In the bone marrow (BM) microenvironment, NG2⁺/Nestin⁺ mesenchymal stem cells (MSCs) promote hematopoietic stem cell (HSC) quiescence^1,2. Importantly, the BM can also harbour disseminated tumour cells (DTCs) from multiple cancers, which, like HSCs, can remain dormant³. The BM signals are so growth-restrictive that dormant BM DTCs can persist for years to decades only to awaken and fuel lethal metastasis^3–10. The mechanisms and niche components regulating DTC dormancy remain largely unknown.
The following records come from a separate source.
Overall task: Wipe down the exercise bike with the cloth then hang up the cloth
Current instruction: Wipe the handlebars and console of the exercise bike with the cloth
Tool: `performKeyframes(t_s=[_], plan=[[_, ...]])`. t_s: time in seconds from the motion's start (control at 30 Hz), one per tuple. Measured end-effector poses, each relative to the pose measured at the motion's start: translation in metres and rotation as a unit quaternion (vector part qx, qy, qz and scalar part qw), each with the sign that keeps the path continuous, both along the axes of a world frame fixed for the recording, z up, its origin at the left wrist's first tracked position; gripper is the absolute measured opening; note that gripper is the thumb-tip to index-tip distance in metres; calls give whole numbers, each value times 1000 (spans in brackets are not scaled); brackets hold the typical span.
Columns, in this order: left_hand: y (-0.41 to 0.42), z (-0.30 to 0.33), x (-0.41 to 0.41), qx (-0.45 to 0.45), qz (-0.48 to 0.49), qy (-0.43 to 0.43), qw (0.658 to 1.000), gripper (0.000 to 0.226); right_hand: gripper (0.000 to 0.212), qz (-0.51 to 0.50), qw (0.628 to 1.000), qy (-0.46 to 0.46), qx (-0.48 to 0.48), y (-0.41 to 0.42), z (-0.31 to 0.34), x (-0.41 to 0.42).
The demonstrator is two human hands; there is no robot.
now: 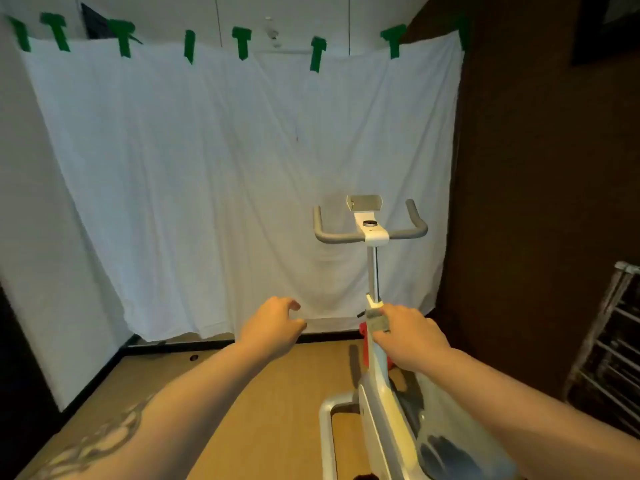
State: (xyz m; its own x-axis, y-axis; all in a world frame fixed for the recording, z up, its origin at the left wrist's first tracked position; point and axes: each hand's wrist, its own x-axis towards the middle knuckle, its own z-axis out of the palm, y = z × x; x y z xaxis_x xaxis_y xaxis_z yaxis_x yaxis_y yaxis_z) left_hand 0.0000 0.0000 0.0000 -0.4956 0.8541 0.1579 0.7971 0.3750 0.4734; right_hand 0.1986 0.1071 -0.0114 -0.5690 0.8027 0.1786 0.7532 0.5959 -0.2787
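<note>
The white exercise bike (382,393) stands right of centre, its grey handlebars (370,233) on a chrome post in front of a white sheet. My right hand (408,336) grips a small grey cloth (378,323) and holds it against the frame where the handlebar post enters. My left hand (273,329) hovers in the air to the left of the frame, fingers loosely curled, holding nothing. A red part (365,344) shows behind the frame. The seat is out of view.
A white sheet (225,174) taped with green strips covers the far wall. A metal drying rack (609,344) leans by the dark wall at right. Brown floor (214,410) spreads left of the bike, edged by black skirting.
</note>
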Motion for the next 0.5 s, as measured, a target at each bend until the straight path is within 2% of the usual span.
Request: performKeyframes(t_s=[0.13,0.27,0.5], plan=[[6,-2,-58,-21,-31,11,999,41,43,-55,998,-9,-23,-5,-5,-57],[22,3,-109,-26,-74,29,997,40,40,-91,995,17,-25,-7,-2,-102],[65,-12,-147,-32,-148,11,988,40,44,-161,986,-14,-37,-1,-10,-124]])
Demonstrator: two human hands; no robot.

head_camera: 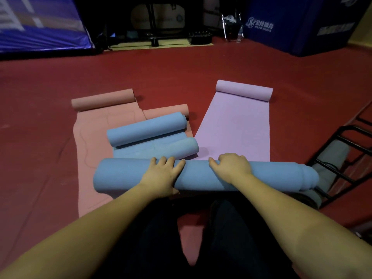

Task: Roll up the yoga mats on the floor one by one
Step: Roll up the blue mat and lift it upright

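Observation:
A thick blue mat roll (124,174) lies crosswise in front of my knees, its right end uneven and stepped. My left hand (161,174) lies flat on top of it with fingers spread. My right hand (231,168) rests on the roll too, fingers curled over its far edge. Behind it a second blue mat (147,129) lies with both ends curled into rolls. A pink mat (92,137) stretches out on the left, its far end rolled. A lilac mat (235,125) lies flat on the right with its far end rolled.
The floor (40,109) is dark red. A black metal rack (346,158) stands low at the right with a grey rolled mat (332,158) in it. Blue padded blocks (302,27) and gym gear line the far wall.

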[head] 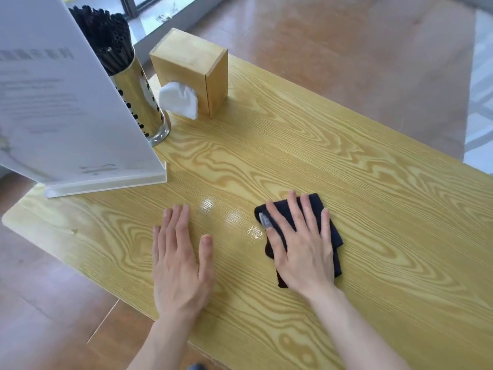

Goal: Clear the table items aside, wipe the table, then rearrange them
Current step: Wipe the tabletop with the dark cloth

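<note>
My right hand [302,247] lies flat, fingers spread, pressing a folded dark cloth [334,233] onto the yellow wood-grain table [373,209]. My left hand [180,257] rests flat and empty on the tabletop to its left. At the table's far left stand a white acrylic sign holder [66,108], a metal holder full of black chopsticks [141,102] behind it, and a wooden tissue box [192,68] with a white tissue [178,98] hanging from its slot.
The table's left corner [10,217] and near edge drop off to a brown wooden floor [53,303]. A window frame runs behind the tissue box. Small shiny patches [253,231] lie between my hands.
</note>
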Demonstrator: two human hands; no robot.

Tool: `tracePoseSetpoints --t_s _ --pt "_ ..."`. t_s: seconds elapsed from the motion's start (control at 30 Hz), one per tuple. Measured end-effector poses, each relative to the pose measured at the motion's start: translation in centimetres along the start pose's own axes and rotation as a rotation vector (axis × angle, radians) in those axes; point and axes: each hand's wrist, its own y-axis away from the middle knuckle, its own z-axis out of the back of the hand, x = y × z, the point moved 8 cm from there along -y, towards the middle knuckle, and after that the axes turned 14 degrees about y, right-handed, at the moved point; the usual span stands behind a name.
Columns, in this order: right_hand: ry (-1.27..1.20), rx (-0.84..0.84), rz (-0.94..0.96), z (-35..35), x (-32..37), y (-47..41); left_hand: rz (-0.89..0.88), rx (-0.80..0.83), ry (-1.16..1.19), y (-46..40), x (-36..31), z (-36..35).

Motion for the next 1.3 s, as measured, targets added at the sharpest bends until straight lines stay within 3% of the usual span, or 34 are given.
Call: tracePoseSetpoints --t_s 0.13,0.27,0.4,0.6,0.77,0.93,1.1,1.2,1.3 --pt "0.009 0.051 -0.202 -0.5 -1.1 -4.9 -0.003 0.007 -0.013 0.0 0.1 0.0" --pt "0.005 0.062 -0.251 -0.3 0.8 -8.4 -0.001 0.012 -0.025 0.0 0.1 -0.2" --pt "0.041 0.004 -0.071 0.1 4.1 -8.2 -0.007 0.009 -0.020 0.1 0.0 -0.4" --pt "0.018 0.005 0.231 0.2 10.7 -0.4 0.006 0.003 0.022 0.0 0.3 -0.2" --pt "0.000 0.043 0.314 -0.2 12.7 6.1 0.021 0.043 0.083 0.1 0.2 0.1" --pt "0.022 0.049 0.380 0.1 10.2 9.7 0.031 0.128 0.192 -0.1 0.3 0.7" --pt "0.036 0.037 0.030 -0.3 2.1 10.2 -0.071 0.121 -0.083 1.3 1.0 1.9" --pt "0.059 0.050 -0.294 -0.8 -3.7 9.9 -0.088 0.131 -0.121 1.7 1.5 1.6" --pt "0.040 0.060 -0.525 -1.4 -5.3 9.3 -0.079 0.095 -0.113 1.7 1.7 1.7"
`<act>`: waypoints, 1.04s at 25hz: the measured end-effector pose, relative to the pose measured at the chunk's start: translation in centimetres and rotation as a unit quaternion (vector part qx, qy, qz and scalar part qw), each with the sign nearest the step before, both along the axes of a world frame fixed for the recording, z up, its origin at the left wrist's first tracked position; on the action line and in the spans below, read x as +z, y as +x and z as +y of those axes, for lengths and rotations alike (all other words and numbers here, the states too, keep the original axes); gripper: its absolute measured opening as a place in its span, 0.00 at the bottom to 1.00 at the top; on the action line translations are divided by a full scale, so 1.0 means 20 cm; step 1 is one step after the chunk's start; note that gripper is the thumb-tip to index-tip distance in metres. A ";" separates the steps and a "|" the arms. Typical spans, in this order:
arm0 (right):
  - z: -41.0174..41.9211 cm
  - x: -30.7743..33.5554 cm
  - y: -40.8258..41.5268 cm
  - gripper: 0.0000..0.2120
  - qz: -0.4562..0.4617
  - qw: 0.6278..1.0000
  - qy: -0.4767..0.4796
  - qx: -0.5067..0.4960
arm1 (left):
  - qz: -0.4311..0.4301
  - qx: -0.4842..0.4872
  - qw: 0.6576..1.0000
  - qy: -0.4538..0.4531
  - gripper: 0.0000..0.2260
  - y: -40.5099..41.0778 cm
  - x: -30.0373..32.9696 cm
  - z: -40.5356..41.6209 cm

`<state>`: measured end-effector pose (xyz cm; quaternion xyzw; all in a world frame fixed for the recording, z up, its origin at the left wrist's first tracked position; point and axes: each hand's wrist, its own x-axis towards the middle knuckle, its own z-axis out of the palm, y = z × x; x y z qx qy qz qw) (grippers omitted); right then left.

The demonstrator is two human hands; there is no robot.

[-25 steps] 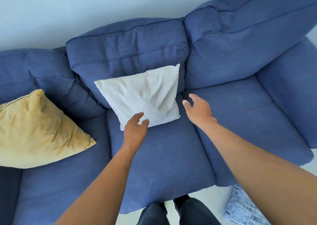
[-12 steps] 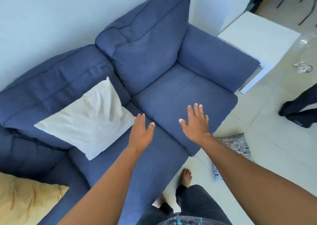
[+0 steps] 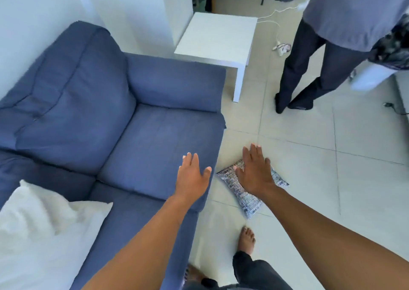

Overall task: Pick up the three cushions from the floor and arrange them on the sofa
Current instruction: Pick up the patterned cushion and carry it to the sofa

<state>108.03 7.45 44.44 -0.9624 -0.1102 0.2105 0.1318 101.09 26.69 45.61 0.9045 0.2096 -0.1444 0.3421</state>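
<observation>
A grey-and-white patterned cushion [image 3: 245, 195] lies flat on the tiled floor just off the sofa's front right corner. My right hand [image 3: 254, 171] hovers over it, fingers spread, holding nothing, and hides its middle. My left hand [image 3: 192, 174] is open above the front edge of the blue sofa [image 3: 137, 139]. A white cushion [image 3: 42, 230] rests on the sofa seat at the lower left. The yellow cushion is out of view.
A white side table [image 3: 218, 40] stands beside the sofa's right arm. Another person's dark-trousered legs [image 3: 309, 73] stand on the tiles at the upper right, near cables [image 3: 281, 46]. My bare foot [image 3: 246, 241] is planted below the patterned cushion.
My view has swung right from the white cushion to the floor. Both open hands moved right, and the right hand now hangs over the patterned cushion. The yellow cushion has left the frame.
</observation>
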 end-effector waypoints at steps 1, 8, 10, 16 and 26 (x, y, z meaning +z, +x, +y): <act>-0.09 -0.02 0.04 0.35 0.000 1.000 0.000 -0.013 | 0.009 -0.023 1.000 0.004 0.32 0.08 -0.02 -0.09; -0.50 -0.17 0.27 0.36 0.030 0.997 -0.018 -0.068 | 0.043 -0.111 0.992 0.031 0.34 0.49 -0.16 -0.45; -0.52 -0.23 0.33 0.36 0.043 0.995 -0.007 -0.090 | 0.053 -0.138 0.988 0.038 0.33 0.57 -0.21 -0.48; -0.57 -0.41 0.47 0.35 0.061 0.978 0.031 -0.198 | 0.087 -0.201 0.975 0.034 0.31 0.88 -0.43 -0.53; -0.74 -1.61 0.64 0.37 0.171 0.944 0.040 -0.279 | 0.172 -0.202 0.963 0.052 0.29 1.26 -1.60 -0.66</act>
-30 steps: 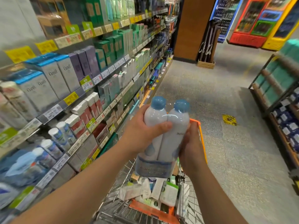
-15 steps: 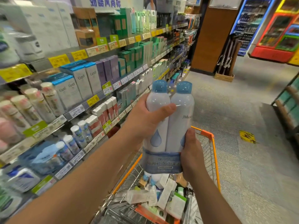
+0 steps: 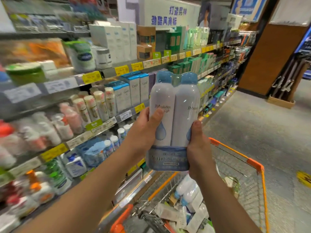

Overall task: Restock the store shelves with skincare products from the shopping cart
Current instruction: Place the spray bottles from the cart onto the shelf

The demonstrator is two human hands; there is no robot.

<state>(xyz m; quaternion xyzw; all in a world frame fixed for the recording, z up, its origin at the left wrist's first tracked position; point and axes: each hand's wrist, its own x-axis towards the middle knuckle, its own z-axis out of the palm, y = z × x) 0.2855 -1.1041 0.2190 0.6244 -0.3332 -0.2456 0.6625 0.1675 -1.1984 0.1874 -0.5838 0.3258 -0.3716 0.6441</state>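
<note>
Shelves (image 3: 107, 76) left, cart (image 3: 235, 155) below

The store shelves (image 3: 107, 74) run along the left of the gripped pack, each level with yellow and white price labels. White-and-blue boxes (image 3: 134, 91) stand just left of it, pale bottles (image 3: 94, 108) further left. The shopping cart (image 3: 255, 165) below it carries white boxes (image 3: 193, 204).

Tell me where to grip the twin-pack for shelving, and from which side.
Probably keep the grip low on the twin-pack, one hand per side, as now: the left hand wraps the left bottle's waist, the right hand cups the right side by the printed band. The pack stands upright and tall, with slick wrap and rounded caps, so its top gives poor purchase.
</note>
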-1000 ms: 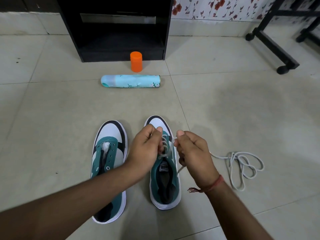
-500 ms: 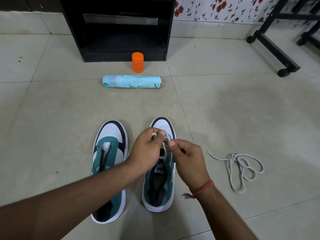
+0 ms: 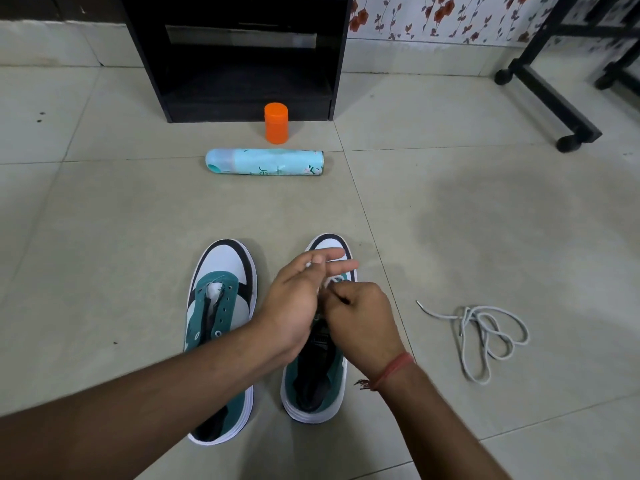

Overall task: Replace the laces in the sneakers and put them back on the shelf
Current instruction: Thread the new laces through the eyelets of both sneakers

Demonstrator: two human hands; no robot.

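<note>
Two sneakers: side by side on the tiled floor, toes pointing toward the black shelf unit; well apart from it, not yet shelved.
Right sneaker: under both hands; a pale lace shows at the eyelets near the toe, lacing apparently only begun.
Left sneaker: eyelets bare, tongue loose, untouched.
Spare lace: coiled loosely on the floor to the right, well apart from both shoes.
Risk 1: lace tip could slip from the pinch or miss an eyelet; cause, the left hand hides the work area and the tip is small.
Risk 2: uneven ends or a skipped eyelet; cause, pulling one side harder, judged from crowded hands over the toe end.
Risk 3: sneaker may skid on smooth tile when the lace is tugged; nothing pins it down.
Risk 4: spare lace looks tangled; may knot when lifted.
Left hand: index and middle fingers stretched forward over the toe, thumb side seems to press the lace; exact contact unclear.
Right hand: fingers curled, pinching the lace just above the eyelets.
Floor clutter: spray can lying on its side, orange cap upright, both between shoes and shelf.
</note>
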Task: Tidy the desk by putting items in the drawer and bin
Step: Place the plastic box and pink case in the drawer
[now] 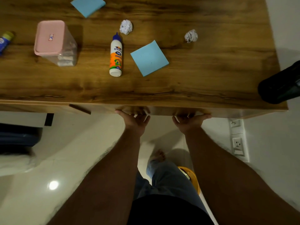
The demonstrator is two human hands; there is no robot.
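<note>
1. Bench (203,75): one, wooden top, filling the upper half of the frame; its front edge runs across the middle.
2. Drawer (162,111): one, seen as a pale front just under the bench edge at centre frame; whether it stands ajar cannot be told.
3. Left hand (134,118): one, at centre frame, fingers curled up under the drawer front, gripping it.
4. Right hand (190,119): one, just right of the left, fingers likewise hooked under the drawer front and holding it.
5. Blue note pads: two. One (149,58) lies flat at centre of the bench; the other (88,5) sits at the top edge of the frame, left of centre, partly cut off.
6. Crumpled paper balls: two, white. One (126,27) near the top centre; the other (191,35) to the right of it, well apart.
7. Glue bottle (116,55): one, white and orange with a blue cap, lying on its side just left of the central pad, cap pointing to the top of the frame.
8. Clear container with pink lid (53,41): one, upper left.
9. Blue tube (5,40): one, at the far left edge, partly out of frame.
10. Black object (279,85): one, at the right edge over the bench corner; kind cannot be told.
11. Yellow bin (193,177): one, on the floor at lower centre-right, mostly hidden by a leg and the right arm.
</note>
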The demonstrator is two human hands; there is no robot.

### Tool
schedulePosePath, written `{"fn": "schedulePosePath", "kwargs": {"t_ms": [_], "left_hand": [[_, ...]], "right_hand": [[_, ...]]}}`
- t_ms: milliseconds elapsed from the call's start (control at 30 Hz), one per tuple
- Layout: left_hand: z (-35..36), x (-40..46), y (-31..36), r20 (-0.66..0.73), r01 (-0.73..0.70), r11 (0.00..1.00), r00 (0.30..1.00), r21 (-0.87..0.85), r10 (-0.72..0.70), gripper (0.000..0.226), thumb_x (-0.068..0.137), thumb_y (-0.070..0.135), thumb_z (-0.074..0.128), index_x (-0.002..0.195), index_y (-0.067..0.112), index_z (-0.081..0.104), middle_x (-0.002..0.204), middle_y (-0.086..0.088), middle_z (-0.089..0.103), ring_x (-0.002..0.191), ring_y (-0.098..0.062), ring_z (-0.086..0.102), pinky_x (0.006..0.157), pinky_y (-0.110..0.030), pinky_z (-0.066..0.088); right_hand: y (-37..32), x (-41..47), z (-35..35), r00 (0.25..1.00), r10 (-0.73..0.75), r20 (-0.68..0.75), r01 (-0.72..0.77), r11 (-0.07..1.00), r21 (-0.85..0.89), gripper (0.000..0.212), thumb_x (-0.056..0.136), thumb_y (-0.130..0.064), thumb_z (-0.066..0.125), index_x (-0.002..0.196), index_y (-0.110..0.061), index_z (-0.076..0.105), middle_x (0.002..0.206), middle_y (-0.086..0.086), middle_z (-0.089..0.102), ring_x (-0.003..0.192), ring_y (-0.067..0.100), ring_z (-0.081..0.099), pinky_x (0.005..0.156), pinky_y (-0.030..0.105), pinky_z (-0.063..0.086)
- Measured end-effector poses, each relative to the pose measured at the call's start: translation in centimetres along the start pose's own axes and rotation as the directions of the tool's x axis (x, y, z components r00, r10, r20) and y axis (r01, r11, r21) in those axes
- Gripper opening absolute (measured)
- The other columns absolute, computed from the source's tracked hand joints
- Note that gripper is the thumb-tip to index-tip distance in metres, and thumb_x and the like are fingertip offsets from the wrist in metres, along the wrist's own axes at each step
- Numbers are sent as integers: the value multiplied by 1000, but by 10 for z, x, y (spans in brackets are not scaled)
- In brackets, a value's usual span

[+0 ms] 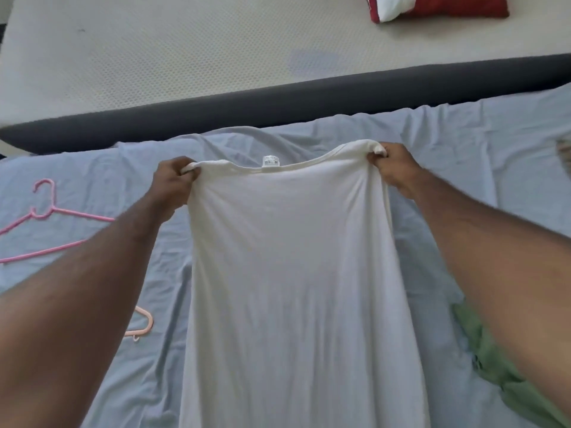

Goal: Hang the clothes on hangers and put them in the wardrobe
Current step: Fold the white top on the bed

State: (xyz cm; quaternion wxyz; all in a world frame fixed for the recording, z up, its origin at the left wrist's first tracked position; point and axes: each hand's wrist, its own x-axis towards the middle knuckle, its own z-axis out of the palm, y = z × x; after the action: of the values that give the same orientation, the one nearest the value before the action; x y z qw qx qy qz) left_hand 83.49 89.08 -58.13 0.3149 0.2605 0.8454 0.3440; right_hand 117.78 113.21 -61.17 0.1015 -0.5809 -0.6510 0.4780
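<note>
A white garment (293, 257) hangs stretched between both my hands above the bed, its label showing at the middle of the top edge. My left hand (173, 183) grips the top left corner with curled fingers. My right hand (395, 168) grips the top right corner the same way. A pink hanger (46, 211) lies on the sheet to the left, partly behind my left forearm. A paler peach hanger (143, 324) lies lower left, mostly hidden by that arm.
A light blue sheet (463, 149) covers the bed under the garment. A green garment (500, 366) lies crumpled at the lower right. Beyond is a beige mattress (154, 57) with a dark grey edge, and a red and white pillow (432, 7) on it.
</note>
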Motion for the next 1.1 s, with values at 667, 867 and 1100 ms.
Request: {"fn": "schedulePosePath", "kwargs": {"t_ms": [667,867,1100], "left_hand": [[100,119,-94,-27,108,994,994,-13,-108,30,99,20,57,70,20,51,67,6,42,58,-7,39,46,-21,33],[108,113,-102,-126,18,998,992,67,-9,27,96,23,56,70,22,50,67,9,44,60,-7,40,47,-15,33],[106,51,-107,-312,-62,997,947,50,75,45,90,36,65,127,15,51,99,-1,58,88,-13,55,77,-15,43]], "right_hand": [[80,107,77,982,134,-136,-125,990,70,38,94,-19,65,130,-8,65,124,7,68,106,12,61,90,22,45],[85,109,83,980,75,-183,-82,996,-29,35,94,-24,64,125,-9,68,123,10,70,115,24,64,91,25,46],[85,79,75,978,-59,-202,73,995,61,57,82,-32,78,130,-27,48,112,-8,59,96,10,60,88,21,49]]}}
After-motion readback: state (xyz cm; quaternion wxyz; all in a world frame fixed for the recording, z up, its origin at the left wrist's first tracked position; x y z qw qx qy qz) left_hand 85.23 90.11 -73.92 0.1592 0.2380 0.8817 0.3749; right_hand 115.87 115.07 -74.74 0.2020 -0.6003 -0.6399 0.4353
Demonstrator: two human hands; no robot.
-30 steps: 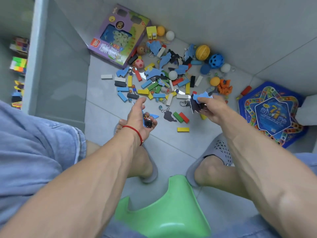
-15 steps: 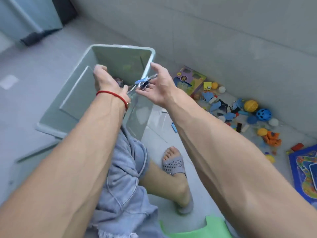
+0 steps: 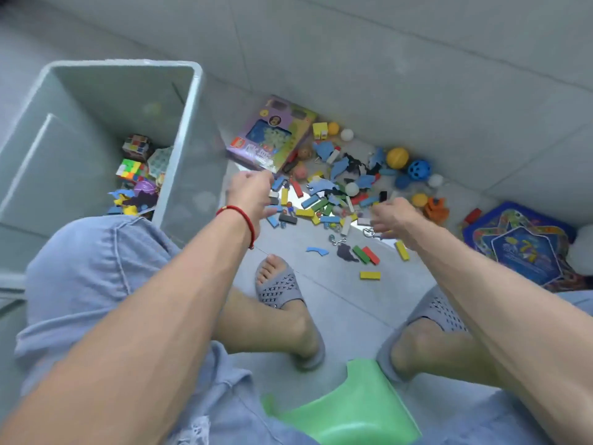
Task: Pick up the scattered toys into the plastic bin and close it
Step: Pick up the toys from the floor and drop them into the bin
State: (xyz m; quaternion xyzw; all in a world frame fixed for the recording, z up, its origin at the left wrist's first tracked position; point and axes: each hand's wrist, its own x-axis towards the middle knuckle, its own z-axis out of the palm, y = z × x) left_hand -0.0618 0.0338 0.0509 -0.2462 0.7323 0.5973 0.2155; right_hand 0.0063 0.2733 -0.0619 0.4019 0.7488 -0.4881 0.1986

Here, we reveal that periarteriolar BM-resident NG2⁺/Nestin⁺ MSCs can instruct breast cancer (BC) DTCs to enter dormancy. NG2⁺/Nestin⁺ MSCs produce TGFβ2 and BMP7 and activate a quiescence pathway dependent on TGFBRIII and BMPRII, which via p38-kinase result in p27-CDK inhibitor induction. Importantly, genetic depletion of the NG2⁺/Nestin⁺ MSCs or conditional knock-out of TGFβ2 in the NG2⁺/Nestin⁺ MSCs led to awakening and bone metastatic expansion of otherwise dormant p27⁺/Ki67⁻ DTCs. Our results provide a direct proof that HSC dormancy niches control BC DTC dormancy. Given that aged NG2⁺/Nestin⁺ MSCs can lose homeostatic control of HSC dormancy, our results suggest that aging or extrinsic factors that affect the NG2⁺/Nestin⁺ MSC niche may result in a break from dormancy and BC bone relapse.